Gigi Dall’Igna: Lobeshymnen für Marc Marquez – Sorge um Pecco Bagnaia
Nach dem Doppelerfolg von Marc Marquez in Aragon, fand Ducati-Corse-CEO Gigi Dall’Igna Worte der Bewunderung für den MotoGP-Champion. Pecco Bagnaia will er zu alter Leistungsfähigkeit verhelfen.
In Aragon stellte Champion Marc Marquez erneut unter Beweis, dass er auf der spanischen Rennstrecke nahezu unschlagbar ist. Der Ducati-Pilot siegte sowohl im Sprint als auch im Grand Prix, selbst seine Rivalen zogen den Hut vor seiner Leistung. Mit dem Doppelsieg holte MM93 in Aragon das Punktemaximum, in der Gesamtwertung liegt er vor den letzten neun Saisonevents nun auf Platz 2. Auf WM-Leader Jorge Martin (Aprilia) fehlen ihm nur noch 19 Punkte.
Dabei ist Marquez mit den Rängen 9 und 7 in Silverstone alles andere als gut in die zweite Saisonhälfte gestartet – in Aragon wendete sich das Blatt. «Nach unserem wenig überzeugenden Wochenende in Silverstone kehrt Marc mit einem Grand-Prix-Sieg zurück – seinem vierten in diesem Jahr. Und das an einem brillanten Wochenende, an dem er seinen 20. Sprint-Sieg, ein Allzeitrekord, sowie seinen 8. Sieg in der MotoGP auf dieser Strecke verbuchen konnte. Eine Strecke, die ihm wie angegossen passt, auf der sein Talent stets deutlich zum Vorschein kommt», schrieb Ducati-Corse-CEO Gigi Dall’Igna auf seinem LinkedIn-Account. «In einer entscheidenden Phase der Saison sicherte sich Marc alle 37 möglichen Punkte und zeigte damit, was für ein großartiger Champion er wirklich ist.»

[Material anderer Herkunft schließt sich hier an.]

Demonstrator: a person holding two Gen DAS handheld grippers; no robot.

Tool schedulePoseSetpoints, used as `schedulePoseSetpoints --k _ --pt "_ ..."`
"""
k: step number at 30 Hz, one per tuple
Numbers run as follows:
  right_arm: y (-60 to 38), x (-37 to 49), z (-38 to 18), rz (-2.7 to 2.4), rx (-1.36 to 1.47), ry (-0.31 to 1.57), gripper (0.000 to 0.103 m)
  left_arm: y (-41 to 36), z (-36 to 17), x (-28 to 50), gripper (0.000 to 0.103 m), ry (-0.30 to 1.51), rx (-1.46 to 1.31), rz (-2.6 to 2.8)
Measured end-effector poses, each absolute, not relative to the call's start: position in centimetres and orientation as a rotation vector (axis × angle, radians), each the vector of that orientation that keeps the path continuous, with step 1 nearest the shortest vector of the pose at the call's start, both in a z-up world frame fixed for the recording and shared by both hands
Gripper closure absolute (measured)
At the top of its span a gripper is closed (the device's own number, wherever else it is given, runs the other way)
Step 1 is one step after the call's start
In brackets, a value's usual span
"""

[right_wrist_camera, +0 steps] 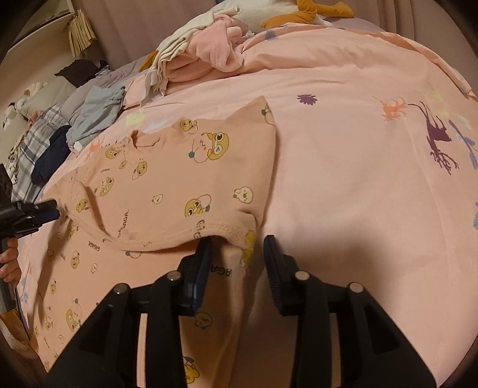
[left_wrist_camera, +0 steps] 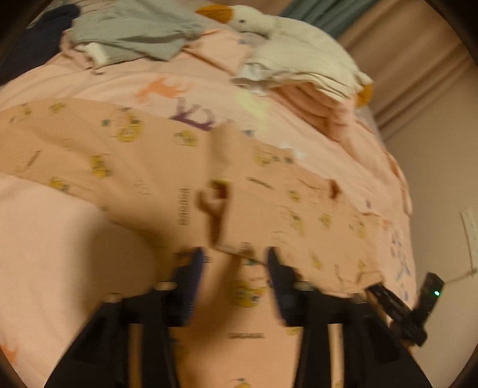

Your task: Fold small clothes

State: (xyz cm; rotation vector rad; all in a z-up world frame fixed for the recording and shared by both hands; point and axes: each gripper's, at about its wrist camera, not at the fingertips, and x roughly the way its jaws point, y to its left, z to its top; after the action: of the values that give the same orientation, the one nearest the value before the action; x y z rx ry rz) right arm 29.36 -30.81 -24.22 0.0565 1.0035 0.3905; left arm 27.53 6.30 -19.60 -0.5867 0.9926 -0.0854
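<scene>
A peach child's garment [right_wrist_camera: 167, 167] printed with yellow cartoon figures lies on the pink bedcover [right_wrist_camera: 358, 179], with its upper layer folded over. My right gripper [right_wrist_camera: 238, 247] is open. The stitched hem corner [right_wrist_camera: 239, 231] lies loosely between its fingers, and the pads do not press on it. In the blurred left wrist view the same garment [left_wrist_camera: 134, 155] spreads across the bed. My left gripper [left_wrist_camera: 234, 256] stands open just above the fabric at a folded edge, holding nothing. The left gripper [right_wrist_camera: 44, 209] also shows at the garment's left side, with a hand [right_wrist_camera: 9, 262] behind it.
A white plush duck [left_wrist_camera: 254, 19] and a heap of cream and pink clothes [left_wrist_camera: 310, 68] lie at the far end of the bed. A grey garment [left_wrist_camera: 134, 32] lies beside them, and a plaid cloth [right_wrist_camera: 38, 143] lies further left. The bed's edge drops off on the right [left_wrist_camera: 409, 209].
</scene>
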Motion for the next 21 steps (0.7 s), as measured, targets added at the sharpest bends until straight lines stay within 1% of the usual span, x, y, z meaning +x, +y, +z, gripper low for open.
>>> schedulePoseSetpoints --k 2,6,9,10,11,12,13,15,17,21 --pt "-30.6 29.3 -24.2 0.394 0.043 1.000 0.063 5.8 -20.1 27.9 0.048 0.975 -0.611 -0.095" --pt "-30.5 29.5 -24.2 0.400 0.045 1.001 0.060 6.8 -22.9 29.3 0.048 1.027 -0.734 -0.047" --pt "-30.5 29.6 -24.3 0.395 0.046 1.003 0.060 7.5 -22.4 29.1 0.049 0.929 -0.797 -0.033" --pt "-30.5 29.6 -24.3 0.397 0.045 1.000 0.060 7.5 -22.3 29.5 0.055 0.922 -0.796 -0.018" --pt "-30.5 29.6 -24.3 0.398 0.048 1.000 0.060 7.2 -22.0 30.1 0.073 0.925 -0.780 0.007" --pt "-30.6 29.6 -24.3 0.400 0.054 0.999 0.060 6.9 -21.8 30.6 0.081 0.935 -0.758 0.024" --pt "-30.7 29.6 -24.3 0.403 0.060 0.998 0.061 6.3 -21.4 31.2 0.081 0.943 -0.723 0.038" --pt "-30.8 29.7 -24.3 0.393 0.075 0.993 0.063 5.1 -20.0 32.1 0.089 0.935 -0.629 0.048" --pt "-30.8 29.7 -24.3 0.381 0.081 0.984 0.066 4.6 -18.7 32.8 0.091 0.919 -0.596 0.023" --pt "-30.6 29.5 -24.2 0.378 0.059 0.981 0.066 7.5 -15.8 32.6 0.092 0.807 -0.676 -0.020"
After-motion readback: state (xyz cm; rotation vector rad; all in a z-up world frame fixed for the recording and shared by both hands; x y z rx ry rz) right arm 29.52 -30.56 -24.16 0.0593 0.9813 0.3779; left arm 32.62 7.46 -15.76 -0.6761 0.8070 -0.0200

«Abgesehen von den Statistiken nutzte er eine Chance, die unbedingt ergriffen werden musste», meinte Dall’Igna weiter. «Er dominierte beide Rennen in einem Umfeld, das schwieriger war, als es am Ende den Anschein hatte. Er legte ein Tempo vor, mit dem die anderen nicht mithalten konnten, und entschied selbst, wie er die Führung übernahm und wann er sich absetzen würde. Lasst uns diese Ergebnisse, die alles andere als garantiert waren und die uns in der Gesamtwertung wieder nach oben bringen, mit Freude feiern.»
Dall'Igna über Bagnaia: «Müssen diese Situation bereinigen»

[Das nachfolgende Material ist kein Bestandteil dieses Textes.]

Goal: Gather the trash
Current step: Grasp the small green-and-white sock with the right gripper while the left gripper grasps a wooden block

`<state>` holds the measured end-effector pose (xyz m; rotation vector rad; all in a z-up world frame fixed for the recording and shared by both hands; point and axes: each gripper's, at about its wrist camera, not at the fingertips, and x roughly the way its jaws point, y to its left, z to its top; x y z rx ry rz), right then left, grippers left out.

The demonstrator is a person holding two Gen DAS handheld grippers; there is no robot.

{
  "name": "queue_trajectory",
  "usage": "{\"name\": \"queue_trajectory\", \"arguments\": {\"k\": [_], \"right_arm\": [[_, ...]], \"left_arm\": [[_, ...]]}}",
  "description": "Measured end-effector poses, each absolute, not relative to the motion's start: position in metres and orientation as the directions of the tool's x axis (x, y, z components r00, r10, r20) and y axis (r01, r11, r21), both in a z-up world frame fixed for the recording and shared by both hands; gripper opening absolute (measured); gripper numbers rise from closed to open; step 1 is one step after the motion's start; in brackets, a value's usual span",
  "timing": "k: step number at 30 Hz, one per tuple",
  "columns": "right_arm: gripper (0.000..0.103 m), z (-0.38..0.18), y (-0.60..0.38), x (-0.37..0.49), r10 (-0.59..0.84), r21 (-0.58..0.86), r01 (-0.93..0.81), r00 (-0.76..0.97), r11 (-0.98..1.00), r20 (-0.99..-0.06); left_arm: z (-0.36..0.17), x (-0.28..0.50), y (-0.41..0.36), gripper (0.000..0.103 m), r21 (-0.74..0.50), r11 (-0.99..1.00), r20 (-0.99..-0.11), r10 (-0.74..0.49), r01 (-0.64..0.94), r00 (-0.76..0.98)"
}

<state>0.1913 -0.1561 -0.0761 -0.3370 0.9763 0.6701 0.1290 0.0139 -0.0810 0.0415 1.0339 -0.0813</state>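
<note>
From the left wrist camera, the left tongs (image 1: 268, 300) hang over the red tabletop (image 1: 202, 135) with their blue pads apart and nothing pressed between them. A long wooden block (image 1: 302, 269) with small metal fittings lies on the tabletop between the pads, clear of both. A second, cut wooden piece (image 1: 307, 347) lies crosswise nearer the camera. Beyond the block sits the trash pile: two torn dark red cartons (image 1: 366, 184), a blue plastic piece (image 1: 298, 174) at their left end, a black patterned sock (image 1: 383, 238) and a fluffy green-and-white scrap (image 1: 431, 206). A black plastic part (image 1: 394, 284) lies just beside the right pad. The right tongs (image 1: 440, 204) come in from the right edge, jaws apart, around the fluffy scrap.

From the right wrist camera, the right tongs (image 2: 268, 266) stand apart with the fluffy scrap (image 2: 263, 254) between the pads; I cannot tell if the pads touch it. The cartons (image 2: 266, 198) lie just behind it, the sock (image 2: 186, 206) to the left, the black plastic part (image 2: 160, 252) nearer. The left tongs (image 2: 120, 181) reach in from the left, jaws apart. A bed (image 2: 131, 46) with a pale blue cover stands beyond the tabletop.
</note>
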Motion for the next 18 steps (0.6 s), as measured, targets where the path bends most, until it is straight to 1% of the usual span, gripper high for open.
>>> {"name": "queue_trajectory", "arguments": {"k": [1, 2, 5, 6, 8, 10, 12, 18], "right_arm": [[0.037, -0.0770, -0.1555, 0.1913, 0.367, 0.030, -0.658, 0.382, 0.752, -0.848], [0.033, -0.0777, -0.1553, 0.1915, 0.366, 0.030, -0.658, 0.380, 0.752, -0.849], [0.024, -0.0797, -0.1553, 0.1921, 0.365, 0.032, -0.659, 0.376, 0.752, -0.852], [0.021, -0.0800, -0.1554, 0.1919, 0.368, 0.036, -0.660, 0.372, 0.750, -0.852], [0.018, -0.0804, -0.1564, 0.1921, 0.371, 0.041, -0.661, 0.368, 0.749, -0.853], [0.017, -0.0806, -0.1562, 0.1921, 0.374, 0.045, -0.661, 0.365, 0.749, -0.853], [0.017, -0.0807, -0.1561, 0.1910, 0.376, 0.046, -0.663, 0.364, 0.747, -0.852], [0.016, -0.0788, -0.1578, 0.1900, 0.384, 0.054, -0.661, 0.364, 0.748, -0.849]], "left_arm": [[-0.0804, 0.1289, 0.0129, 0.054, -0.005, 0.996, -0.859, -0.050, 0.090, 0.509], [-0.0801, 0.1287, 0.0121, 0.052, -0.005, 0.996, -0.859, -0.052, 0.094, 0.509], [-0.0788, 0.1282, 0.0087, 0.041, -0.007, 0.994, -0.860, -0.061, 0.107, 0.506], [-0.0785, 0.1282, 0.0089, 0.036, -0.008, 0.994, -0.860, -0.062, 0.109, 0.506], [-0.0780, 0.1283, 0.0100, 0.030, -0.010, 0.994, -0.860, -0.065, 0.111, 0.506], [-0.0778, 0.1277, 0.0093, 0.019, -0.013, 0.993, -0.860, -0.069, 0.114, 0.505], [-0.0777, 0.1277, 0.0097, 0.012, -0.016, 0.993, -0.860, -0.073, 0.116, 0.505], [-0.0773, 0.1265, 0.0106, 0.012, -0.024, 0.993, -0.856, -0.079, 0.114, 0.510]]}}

Ducati-Lenovo-Teamkollege Pecco Bagnaia hingegen erlebte in Aragon seinen persönlichen Tiefpunkt. Im Sprint wurde der Italiener Elfter, im Grand Prix stürzte er in Runde 6 auf Platz 7 liegend. Er fand kein gutes Gefühl mit der Desmosedici – wie auch schon in Silverstone. «Was Pecco betrifft, so weiß ich, dass ich mich wiederhole: Wir müssen weiter zusammenarbeiten und uns gemeinsam dafür einsetzen, diese Situation zu bereinigen und ihn wieder zu der Leistungsfähigkeit bringen, die er verdient – zum Wohle aller, sowohl zu unserem als auch zu seinem», betonte Dall’Igna.
Vom 11. bis 13. September gastiert die MotoGP-WM in Misano. Auf der Strecke, die viel Grip bietet und die Bagnaia sehr gut kennt, sind die Vorzeichen gut, dass der zweifache MotoGP-Champion wieder in die Spur findet.